**Task prompt**
The listing below is to be given again in full and word for word, without its images.
···
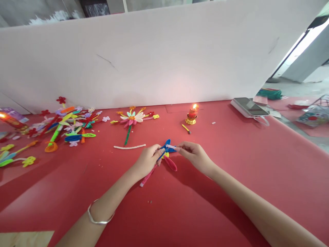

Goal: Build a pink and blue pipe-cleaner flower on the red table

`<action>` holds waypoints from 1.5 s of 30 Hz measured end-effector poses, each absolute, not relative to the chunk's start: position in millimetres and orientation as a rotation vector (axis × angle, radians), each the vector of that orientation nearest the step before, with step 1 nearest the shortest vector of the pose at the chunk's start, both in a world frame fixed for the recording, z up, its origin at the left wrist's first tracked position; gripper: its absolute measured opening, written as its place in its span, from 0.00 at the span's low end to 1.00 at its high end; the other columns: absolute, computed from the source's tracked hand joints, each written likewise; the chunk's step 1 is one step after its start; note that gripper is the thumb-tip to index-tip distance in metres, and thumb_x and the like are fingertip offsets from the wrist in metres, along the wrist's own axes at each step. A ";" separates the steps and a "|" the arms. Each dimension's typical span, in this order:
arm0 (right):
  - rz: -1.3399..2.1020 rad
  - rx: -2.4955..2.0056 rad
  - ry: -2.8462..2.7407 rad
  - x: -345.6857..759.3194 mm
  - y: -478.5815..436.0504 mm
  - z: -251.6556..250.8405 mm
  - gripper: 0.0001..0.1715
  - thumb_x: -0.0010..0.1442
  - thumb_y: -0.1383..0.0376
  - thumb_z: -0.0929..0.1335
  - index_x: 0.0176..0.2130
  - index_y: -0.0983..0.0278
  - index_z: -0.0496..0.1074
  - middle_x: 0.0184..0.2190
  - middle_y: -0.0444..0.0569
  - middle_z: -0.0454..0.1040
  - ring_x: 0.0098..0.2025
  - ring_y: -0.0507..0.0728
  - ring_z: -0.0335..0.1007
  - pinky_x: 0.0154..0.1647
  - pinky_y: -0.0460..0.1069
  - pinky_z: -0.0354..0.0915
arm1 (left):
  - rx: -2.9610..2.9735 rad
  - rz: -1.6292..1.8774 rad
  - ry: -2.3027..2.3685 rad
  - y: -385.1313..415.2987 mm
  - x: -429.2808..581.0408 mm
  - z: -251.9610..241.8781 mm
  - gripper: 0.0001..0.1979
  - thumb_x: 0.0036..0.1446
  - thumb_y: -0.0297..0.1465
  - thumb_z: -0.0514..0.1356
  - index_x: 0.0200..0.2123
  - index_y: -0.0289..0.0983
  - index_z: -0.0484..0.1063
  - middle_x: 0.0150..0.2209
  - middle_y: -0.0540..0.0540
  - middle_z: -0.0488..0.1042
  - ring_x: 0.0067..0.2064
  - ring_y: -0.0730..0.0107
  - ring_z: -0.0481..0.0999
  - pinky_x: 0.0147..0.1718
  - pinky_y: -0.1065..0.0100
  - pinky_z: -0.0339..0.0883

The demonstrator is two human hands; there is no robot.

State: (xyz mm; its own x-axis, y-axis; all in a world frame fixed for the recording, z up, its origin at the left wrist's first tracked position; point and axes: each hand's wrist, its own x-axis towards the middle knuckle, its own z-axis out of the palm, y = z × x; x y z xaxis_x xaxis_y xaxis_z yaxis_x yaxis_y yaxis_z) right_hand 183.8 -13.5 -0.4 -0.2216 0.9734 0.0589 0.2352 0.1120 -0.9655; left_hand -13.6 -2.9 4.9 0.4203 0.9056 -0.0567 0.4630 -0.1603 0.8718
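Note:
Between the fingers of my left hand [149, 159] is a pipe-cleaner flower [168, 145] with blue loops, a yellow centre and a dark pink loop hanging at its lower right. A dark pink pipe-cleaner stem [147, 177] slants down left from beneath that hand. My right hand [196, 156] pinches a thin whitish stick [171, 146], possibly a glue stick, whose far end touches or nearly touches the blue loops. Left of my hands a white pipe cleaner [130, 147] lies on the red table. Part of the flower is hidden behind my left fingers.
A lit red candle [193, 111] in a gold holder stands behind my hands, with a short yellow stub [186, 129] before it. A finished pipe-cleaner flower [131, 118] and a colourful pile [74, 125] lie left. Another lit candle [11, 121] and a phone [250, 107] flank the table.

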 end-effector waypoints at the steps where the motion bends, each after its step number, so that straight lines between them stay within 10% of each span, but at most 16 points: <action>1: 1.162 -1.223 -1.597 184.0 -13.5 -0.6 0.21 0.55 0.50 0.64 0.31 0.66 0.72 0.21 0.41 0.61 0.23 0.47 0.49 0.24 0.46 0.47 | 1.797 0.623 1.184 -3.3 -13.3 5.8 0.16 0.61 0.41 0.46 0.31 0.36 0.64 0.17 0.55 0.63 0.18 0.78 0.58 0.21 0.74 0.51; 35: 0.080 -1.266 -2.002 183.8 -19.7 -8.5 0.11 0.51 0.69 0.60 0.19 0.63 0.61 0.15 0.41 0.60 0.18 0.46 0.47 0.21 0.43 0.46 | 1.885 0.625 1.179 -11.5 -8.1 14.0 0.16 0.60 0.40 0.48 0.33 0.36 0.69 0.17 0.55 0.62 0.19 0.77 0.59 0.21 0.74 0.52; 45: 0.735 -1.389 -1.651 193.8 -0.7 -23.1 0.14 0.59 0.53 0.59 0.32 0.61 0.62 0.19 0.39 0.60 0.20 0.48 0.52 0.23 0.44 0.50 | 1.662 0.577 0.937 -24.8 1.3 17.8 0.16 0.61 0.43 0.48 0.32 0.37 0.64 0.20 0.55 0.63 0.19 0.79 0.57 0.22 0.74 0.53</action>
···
**Solution below**
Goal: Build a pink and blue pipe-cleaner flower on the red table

`<action>` holds waypoints from 1.5 s of 30 Hz measured end-effector poses, each absolute, not relative to the chunk's start: position in millimetres and orientation as a rotation vector (axis × angle, radians), each the vector of that orientation nearest the step before, with step 1 nearest the shortest vector of the pose at the chunk's start, both in a world frame fixed for the recording, z up, its origin at the left wrist's first tracked position; gripper: its absolute measured opening, written as its place in its span, from 0.00 at the span's low end to 1.00 at its high end; the other columns: absolute, computed from the source's tracked hand joints, each written likewise; the chunk's step 1 is one step after its start; note that gripper is the thumb-tip to index-tip distance in metres, and thumb_x and the like are fingertip offsets from the wrist in metres, along the wrist's own axes at each step. A ";" separates the steps and a "|" the arms. Each dimension's typical span, in this order:
arm0 (right):
  - rz: -1.3399..2.1020 rad
  - rx: -2.4955..2.0056 rad
  - ry: -2.8462..2.7407 rad
  - x: -345.6857..759.3194 mm
  - y: -478.5815..436.0504 mm
  - z: -251.6556..250.8405 mm
  - gripper: 0.0001..0.1715
  - thumb_x: -0.0010..0.1442
  - thumb_y: -0.1383..0.0376
  - thumb_z: -0.0929..0.1335
  - index_x: 0.0176..0.2130
  - index_y: -0.0983..0.0278
  - index_z: -0.0496..0.1074
  - middle_x: 0.0184..0.2190
  - middle_y: -0.0444..0.0569
  - middle_z: -0.0454..0.1040
  - ring_x: 0.0098..0.2025
  - ring_y: -0.0507..0.0728
  - ring_z: -0.0335..0.1007
  - pinky_x: 0.0154..0.1647
  - pinky_y: -0.0460..0.1069
  - pinky_z: -0.0354..0.0915
arm1 (left):
  - rx: -2.9610..2.9735 rad
  - rz: -1.6292..1.8774 rad
  - ry: -2.3027..2.3685 rad
  - y: -385.1313..415.2987 mm
  - x: -429.2808..581.0408 mm
  - z: -251.9610..241.8781 mm
  - gripper: 0.0001..0.1979
  - thumb_x: 0.0036..0.1446
  - thumb_y: -0.0297..0.1465
  - thumb_z: -0.0514..0.1356
  - index_x: 0.0200..0.2123
  - index_y: -0.0289..0.0983
  - index_z: -0.0484..0.1063
  - middle_x: 0.0150..0.2209
  - middle_y: -0.0540..0.0540
  - middle_z: -0.0488..0.1042
  - ring_x: 0.0067..0.2064
  - ring_y: -0.0730..0.0107
  - ring_z: -0.0481..0.0999
  - pinky_x: 0.0147..0.1718
  - pinky_y: -0.1065..0.0100
  - pinky_z: -0.0339..0.0883

The demonstrator is two human hands; there is no robot.

State: (xyz mm; its own x-axis, y-axis; all in a world frame fixed for the recording, z up, its origin at the left wrist's first tracked position; point and axes: each hand's wrist, its own x-axis towards the middle knuckle, its own z-axis out of the palm, y = z × x; x y z xaxis_x xaxis_y xaxis_z yaxis_x yaxis_y yaxis_z) right_hand 183.8 -13.5 -0.4 -0.2216 0.9734 0.0589 0.2352 0.1120 -0.9655; left_hand -13.6 -2.9 4.9 0.4203 0.9056 -0.0567 0.4630 -0.1603 0.8718
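Note:
Between the fingers of my left hand [149, 159] is a pipe-cleaner flower [168, 145] with blue loops, a yellow centre and a dark pink loop hanging at its lower right. A dark pink pipe-cleaner stem [147, 177] slants down left from beneath that hand. My right hand [196, 156] pinches a thin whitish stick [171, 146], possibly a glue stick, whose far end touches or nearly touches the blue loops. Left of my hands a white pipe cleaner [130, 147] lies on the red table. Part of the flower is hidden behind my left fingers.
A lit red candle [193, 111] in a gold holder stands behind my hands, with a short yellow stub [186, 129] before it. A finished pipe-cleaner flower [131, 118] and a colourful pile [74, 125] lie left. Another lit candle [11, 121] and a phone [250, 107] flank the table.
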
 end-effector waypoints at the steps where the motion bends, each after its step number, so that straight lines between them stay within 10% of each span, but at most 16 points: <action>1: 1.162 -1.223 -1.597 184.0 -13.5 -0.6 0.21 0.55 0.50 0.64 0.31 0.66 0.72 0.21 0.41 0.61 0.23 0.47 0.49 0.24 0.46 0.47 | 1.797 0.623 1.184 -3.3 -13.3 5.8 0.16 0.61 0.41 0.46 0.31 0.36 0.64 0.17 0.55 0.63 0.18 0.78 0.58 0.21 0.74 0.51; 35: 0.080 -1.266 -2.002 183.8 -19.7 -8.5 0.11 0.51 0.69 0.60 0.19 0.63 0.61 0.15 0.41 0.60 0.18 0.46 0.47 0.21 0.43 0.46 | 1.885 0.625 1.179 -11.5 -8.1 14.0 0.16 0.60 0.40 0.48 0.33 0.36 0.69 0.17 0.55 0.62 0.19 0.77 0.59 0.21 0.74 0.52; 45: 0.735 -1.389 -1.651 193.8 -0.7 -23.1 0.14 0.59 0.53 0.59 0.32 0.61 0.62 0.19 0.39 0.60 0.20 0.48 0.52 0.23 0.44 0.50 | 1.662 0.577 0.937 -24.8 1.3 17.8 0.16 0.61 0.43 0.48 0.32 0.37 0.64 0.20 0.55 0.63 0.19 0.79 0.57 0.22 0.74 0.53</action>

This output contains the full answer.